Furthermore, whereas the unemployment rate among men is 25%, that of
women is 35% (SALDRU, 1995).




There
is also inequality in income distribution. The average total monthly
wage per household varies from R281/month among the poorest black
African, to R5055/month among the whites (SALDRU, 1995). In 1993, the
per capita income for black South Africans and whites were R2,717 and
R32,076 respectively (South African Institute of Race Relations,
1996). This implies a disparity ratio of 11.8 between blacks and
whites. Income also varies among provinces.




Income
inequality in South Africa is even more striking if you look at the
Gini-coefficient6.
The Gini-coefficient of 0.61 is one of the highest among
middle-income countries (SALDRU, 1995). Another inequality measure is
household consumption. The lowest 40% of households, representing 53%
of the population, account for less than 10% of consumption, whereas
the top 10% of households, accounting for only 5-8% of the
population, account for over 40% of consumption (SALDRU, 1995).


These
social differences form a strong basis for redistributing wealth
among South Africans.





The
historical dispossessions and the socio-economic profile discussed
above indicate serious inequalities in incomes and standards of
living in South Africa. The most vulnerable are the rural people and
women.

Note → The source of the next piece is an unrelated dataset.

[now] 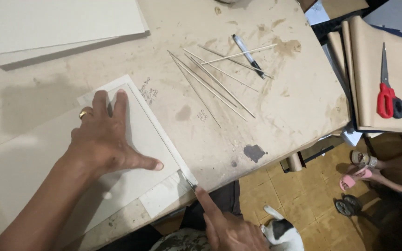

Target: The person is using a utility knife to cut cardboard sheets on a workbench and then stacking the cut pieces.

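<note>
My left hand (105, 139), with a gold ring on one finger, lies flat with spread fingers on a grey cardboard sheet (145, 132). That sheet rests on a larger white sheet (164, 195) at the table's near edge. My right hand (226, 225) grips a small cutter (188, 181), forefinger stretched along it. The blade tip touches the sheets' right edge at the near corner.
Several thin sticks (215, 81) and a pen (247, 55) lie mid-table. A stack of grey boards (56, 25) sits far left. Red-handled scissors (387, 95) rest on brown paper (368, 56) at right. Another person's sandalled feet (361, 169) and a small animal (282, 232) are on the tiled floor.
</note>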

In rural areas, land is considered a major asset and input in
the agrarian system. One cannot start farming without land. Provision
of shelter also requires land. Agriculture continues to be the main
source of income to many agrarian economies and consequently rural
communities in many parts of the world. A reformation of rural
economies to improve standards of living therefore has a strong
relationship to agrarian reform. Land redistribution is a very
important component of agrarian reform and consequently
redistribution of wealth in rural areas. In South Africa, agriculture
currently forms a small share of total incomes of rural Africans.
However, agricultural incomes are higher for those Africans with
access to land than for the whole rural African population (LAPC,
1997). To redistribute income and improve standards of living in
rural areas therefore require access to land.



Furthermore,
the high population growth rates in rural areas have led to a
movement of people from rural areas to informal settlements on the
outskirts of cities. As indicated earlier in this Chapter, the rural
population accounted for 51.7% of the total population in 1994.
However, this is expected to decline to 46.6% by the year 2011. This
has severe socio-economic implications for the country with respect
to overcrowding in urban areas and the associated socio-economic
ills.




Land reform may
therefore mean a lot to rural incomes and seems to be a rational
start to addressing the huge imbalances and inequalities that have
existed for many years. Land reform that can lead to some equality in
land access and use is also critical in ensuring economic growth in
rural areas in particular, and preventing severe social and political
instability in the country.



4. The
Negotiated Roots of South Africa's Land Reform




As early as 1993,
the World Bank, arguably the institution most dedicated to the
protection of private property rights in the world, warned that if
post-apartheid South Africa did not undertake "a major
restructuring of the rural economy centered on significant land
transfers and smaller scale agricultural production units", the
country faced the danger of rural violence, and possibly even civil
war. It was against this backdrop – and amid growing concerns
about the need to inspire the confidence of foreign investors in a
rapidly globalising world economy – that South Africa's
multiparty constitutional negotiators approached the thorny question
of whether and how to reverse the centuries old racial
maldistribution of the country's 122 million hectares of land.




The challenge was
tremendous: On the one hand, the African National Congress
government-in-waiting needed to fulfill its 1955 Freedom Charter
promise to reverse the apartheid landscape which had put 87% of land
in the hands of 60,000 white farmers and the state, while millions of
black people eked out a living in overcrowded conditions on the
remaining 13%. On the other hand, transforming the rural landscape –
and the racially-separated urban settlement patterns – while
ensuring continued food self-sufficiency, creating an
investor-friendly environment, promoting economic growth and
fostering national racial reconciliation presented multiple and
interlinked challenges. The balance of forces at the time of the
negotiations nevertheless ensured that the fledging Constitution that
emerged from the multiparty talks contained a series of exacting
state commitments to the country's landless. These included three
fundamental rights clauses on land reform, as follows ( South African
Constitution, 1996):




  • Section 25
    (5): "The state must take reasonable legislative and other
    measures, within its available resources, to foster conditions which
    enable citizens to gain access to land on an equitable basis;







  • Section 25
    (6): "A person or community whose tenure of land is legally
    insecure as a result of past racially discriminatory laws or
    practices is entitled, to the extent provided by an Act of
    Parliament, either to tenure which is legally secure or to
    comparable redress; and




  • Section 25
    (7): "A person or community disposed of property after 19 June
    1913 as result of past racially discriminatory laws or practices is
    entitled, to the extent provided by an Act of Parliament, either to
    restitution of that property or to equitable redress."





While the
enforceability of Section 25 (5) on land redistribution would be open
to challenges on the basis of an "available resources"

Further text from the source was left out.